→ What you need to do:
When the line containing "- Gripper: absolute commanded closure" appears in the data below, begin copying there and stop only after the line containing "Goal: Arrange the".

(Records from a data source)

◇ ◇ ◇ ◇ ◇ ◇ ◇

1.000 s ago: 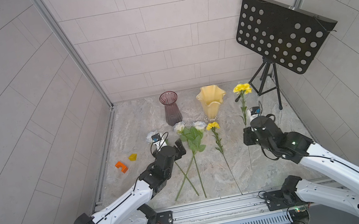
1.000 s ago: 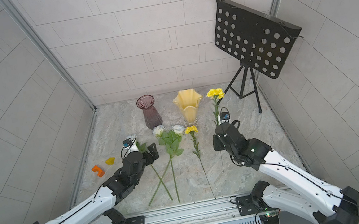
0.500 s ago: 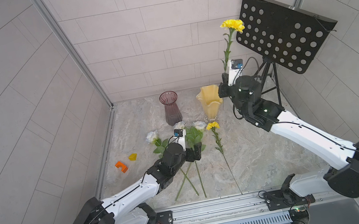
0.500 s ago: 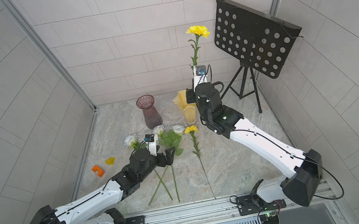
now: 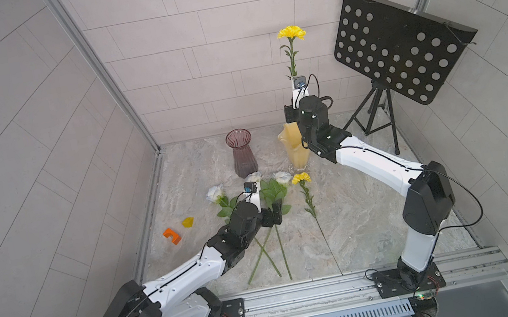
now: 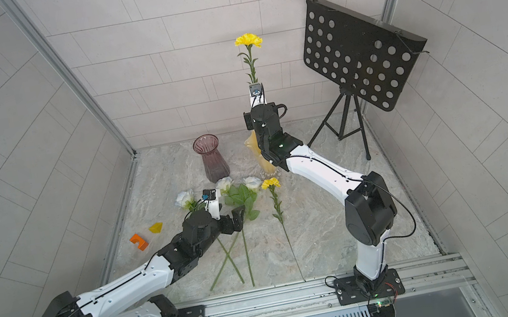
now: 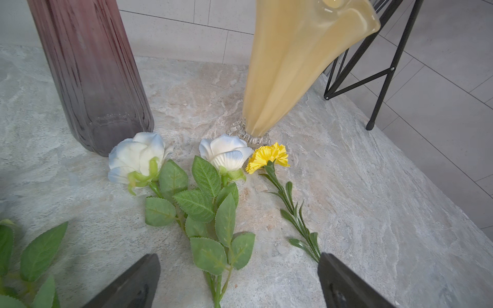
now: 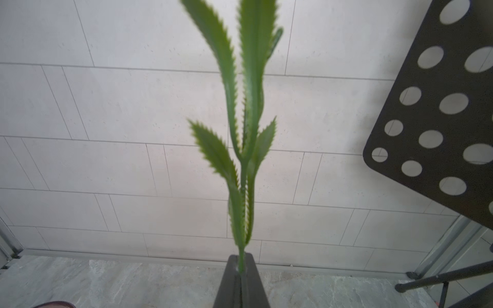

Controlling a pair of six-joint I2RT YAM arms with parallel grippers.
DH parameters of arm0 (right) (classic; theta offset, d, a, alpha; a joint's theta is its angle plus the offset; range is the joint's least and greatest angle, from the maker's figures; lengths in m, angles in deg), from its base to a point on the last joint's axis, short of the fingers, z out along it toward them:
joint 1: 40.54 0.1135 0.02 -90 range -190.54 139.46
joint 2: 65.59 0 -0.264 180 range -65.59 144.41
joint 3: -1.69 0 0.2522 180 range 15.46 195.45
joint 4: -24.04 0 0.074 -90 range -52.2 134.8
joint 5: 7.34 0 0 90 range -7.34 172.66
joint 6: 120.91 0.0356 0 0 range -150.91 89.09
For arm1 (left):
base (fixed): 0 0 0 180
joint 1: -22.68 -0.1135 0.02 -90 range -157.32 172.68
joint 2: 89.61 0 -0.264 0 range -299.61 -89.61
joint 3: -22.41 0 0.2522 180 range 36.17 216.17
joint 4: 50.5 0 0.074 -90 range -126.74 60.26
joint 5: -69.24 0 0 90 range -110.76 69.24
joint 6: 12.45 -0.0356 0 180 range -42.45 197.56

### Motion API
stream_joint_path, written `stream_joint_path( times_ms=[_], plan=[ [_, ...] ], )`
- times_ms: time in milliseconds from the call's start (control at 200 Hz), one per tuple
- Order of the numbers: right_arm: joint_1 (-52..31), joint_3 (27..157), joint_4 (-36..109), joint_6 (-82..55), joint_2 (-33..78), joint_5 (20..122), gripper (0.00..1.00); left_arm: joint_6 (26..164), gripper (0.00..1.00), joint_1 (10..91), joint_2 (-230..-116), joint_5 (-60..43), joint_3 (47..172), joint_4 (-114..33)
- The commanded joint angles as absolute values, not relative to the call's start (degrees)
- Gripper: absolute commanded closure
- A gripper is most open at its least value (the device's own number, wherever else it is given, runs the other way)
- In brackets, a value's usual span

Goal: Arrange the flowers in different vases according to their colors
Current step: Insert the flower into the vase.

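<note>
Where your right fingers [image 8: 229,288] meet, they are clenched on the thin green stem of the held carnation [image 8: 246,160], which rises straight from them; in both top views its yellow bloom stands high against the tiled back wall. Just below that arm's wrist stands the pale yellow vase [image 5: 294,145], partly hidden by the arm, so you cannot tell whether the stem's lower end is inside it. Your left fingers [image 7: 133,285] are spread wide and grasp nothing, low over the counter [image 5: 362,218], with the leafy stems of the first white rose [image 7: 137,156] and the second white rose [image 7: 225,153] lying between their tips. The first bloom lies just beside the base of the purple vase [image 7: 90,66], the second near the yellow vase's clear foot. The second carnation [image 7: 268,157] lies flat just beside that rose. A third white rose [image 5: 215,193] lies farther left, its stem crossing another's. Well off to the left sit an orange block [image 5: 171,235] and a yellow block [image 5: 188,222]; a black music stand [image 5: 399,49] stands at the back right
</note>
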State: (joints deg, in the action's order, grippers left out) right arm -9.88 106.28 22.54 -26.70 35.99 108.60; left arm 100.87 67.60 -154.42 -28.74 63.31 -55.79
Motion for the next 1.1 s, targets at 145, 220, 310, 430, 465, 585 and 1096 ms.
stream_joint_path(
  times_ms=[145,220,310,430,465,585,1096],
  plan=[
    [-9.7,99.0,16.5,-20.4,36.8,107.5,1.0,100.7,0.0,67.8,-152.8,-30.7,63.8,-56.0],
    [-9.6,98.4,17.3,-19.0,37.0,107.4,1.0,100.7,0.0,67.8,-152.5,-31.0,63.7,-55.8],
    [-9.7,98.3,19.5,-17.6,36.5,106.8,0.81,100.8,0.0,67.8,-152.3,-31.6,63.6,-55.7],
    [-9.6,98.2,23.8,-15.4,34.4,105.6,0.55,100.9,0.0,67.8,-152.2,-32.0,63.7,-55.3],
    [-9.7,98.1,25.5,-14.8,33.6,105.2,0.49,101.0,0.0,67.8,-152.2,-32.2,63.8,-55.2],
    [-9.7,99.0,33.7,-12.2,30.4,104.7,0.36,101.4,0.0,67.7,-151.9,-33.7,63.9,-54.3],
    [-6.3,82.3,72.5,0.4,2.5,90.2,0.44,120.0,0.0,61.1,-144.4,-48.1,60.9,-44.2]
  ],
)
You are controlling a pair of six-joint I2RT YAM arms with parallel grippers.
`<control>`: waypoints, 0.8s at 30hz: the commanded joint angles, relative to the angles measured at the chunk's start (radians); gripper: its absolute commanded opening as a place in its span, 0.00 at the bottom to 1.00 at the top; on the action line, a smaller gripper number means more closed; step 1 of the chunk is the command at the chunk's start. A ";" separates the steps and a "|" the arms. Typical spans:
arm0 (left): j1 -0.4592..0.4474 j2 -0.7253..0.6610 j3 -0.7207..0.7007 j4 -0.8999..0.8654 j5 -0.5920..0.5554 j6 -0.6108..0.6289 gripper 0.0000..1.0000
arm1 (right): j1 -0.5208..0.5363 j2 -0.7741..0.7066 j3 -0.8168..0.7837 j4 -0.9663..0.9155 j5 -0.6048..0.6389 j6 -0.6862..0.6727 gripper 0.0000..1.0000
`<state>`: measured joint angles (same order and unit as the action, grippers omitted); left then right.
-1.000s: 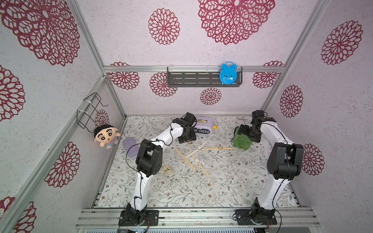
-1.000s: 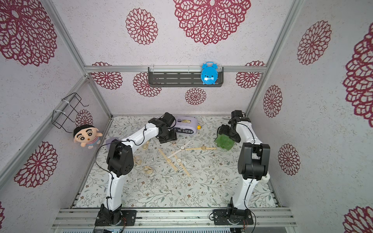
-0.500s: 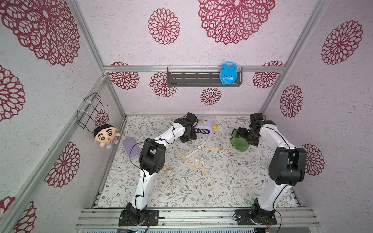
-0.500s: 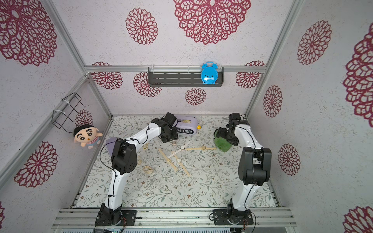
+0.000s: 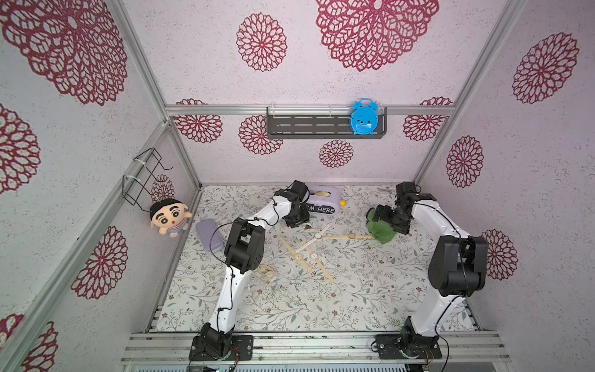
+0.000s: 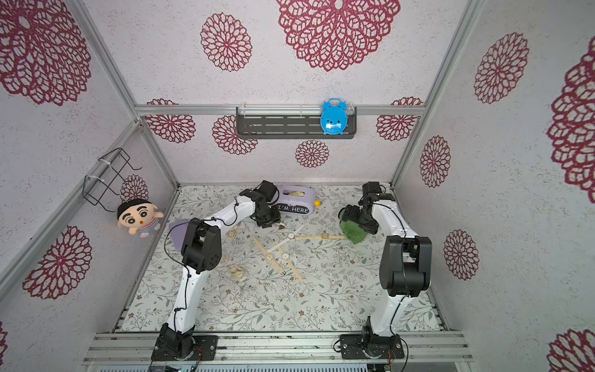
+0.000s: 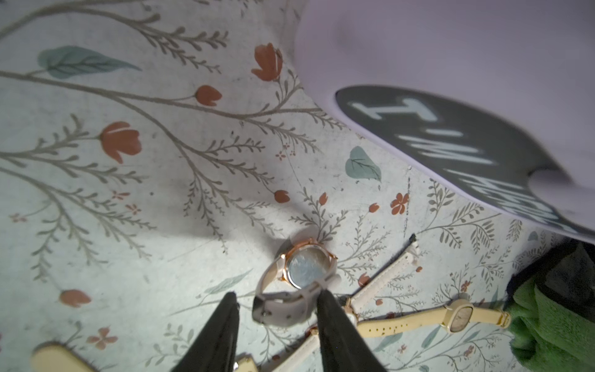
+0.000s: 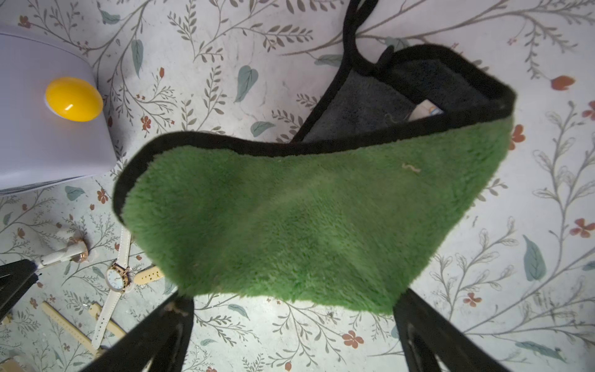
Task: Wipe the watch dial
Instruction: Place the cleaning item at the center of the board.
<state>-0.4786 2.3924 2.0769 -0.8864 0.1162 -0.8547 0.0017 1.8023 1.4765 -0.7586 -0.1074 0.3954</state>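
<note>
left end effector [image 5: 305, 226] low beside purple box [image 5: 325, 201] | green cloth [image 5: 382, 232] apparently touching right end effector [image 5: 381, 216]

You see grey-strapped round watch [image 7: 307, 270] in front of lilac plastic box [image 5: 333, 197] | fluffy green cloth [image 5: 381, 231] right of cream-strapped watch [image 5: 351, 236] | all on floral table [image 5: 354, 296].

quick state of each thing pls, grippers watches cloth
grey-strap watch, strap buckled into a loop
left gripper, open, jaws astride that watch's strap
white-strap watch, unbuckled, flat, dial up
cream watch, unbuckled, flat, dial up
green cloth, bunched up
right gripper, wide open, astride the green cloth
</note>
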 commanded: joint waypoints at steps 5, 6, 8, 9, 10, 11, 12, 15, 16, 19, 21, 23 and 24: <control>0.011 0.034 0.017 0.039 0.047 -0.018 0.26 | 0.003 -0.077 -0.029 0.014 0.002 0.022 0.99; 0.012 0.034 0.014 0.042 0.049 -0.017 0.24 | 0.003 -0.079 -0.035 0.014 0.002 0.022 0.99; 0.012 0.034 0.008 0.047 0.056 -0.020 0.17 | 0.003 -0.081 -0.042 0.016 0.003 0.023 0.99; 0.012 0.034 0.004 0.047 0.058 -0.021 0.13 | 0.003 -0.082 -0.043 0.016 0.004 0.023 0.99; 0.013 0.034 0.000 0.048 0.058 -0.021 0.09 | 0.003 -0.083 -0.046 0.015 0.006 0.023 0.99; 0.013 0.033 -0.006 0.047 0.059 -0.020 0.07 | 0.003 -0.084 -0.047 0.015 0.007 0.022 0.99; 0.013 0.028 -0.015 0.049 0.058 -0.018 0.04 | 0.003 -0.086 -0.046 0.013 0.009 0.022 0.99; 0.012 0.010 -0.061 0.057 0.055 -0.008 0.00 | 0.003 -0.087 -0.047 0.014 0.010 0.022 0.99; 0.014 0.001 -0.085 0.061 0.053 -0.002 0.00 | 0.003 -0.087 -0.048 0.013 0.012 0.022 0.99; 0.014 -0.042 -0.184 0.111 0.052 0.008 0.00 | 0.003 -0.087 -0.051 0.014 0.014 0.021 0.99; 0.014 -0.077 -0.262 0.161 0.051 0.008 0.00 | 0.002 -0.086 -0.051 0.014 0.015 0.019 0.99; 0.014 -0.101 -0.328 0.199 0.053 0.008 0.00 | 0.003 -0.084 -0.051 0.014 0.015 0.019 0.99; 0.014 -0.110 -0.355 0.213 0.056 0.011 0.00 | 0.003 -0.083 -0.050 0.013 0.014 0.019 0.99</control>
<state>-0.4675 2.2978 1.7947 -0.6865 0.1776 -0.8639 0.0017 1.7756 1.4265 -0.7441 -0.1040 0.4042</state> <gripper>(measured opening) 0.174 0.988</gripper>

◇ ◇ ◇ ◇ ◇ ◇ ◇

→ Expected answer:
- Gripper: absolute commanded closure
- A gripper is most open at its least value (the device's own number, wherever else it is given, runs the other way)
- In brackets, a value's usual span

Goal: Arrange the flowers in different vases according to their colors

There is nothing else to the answer.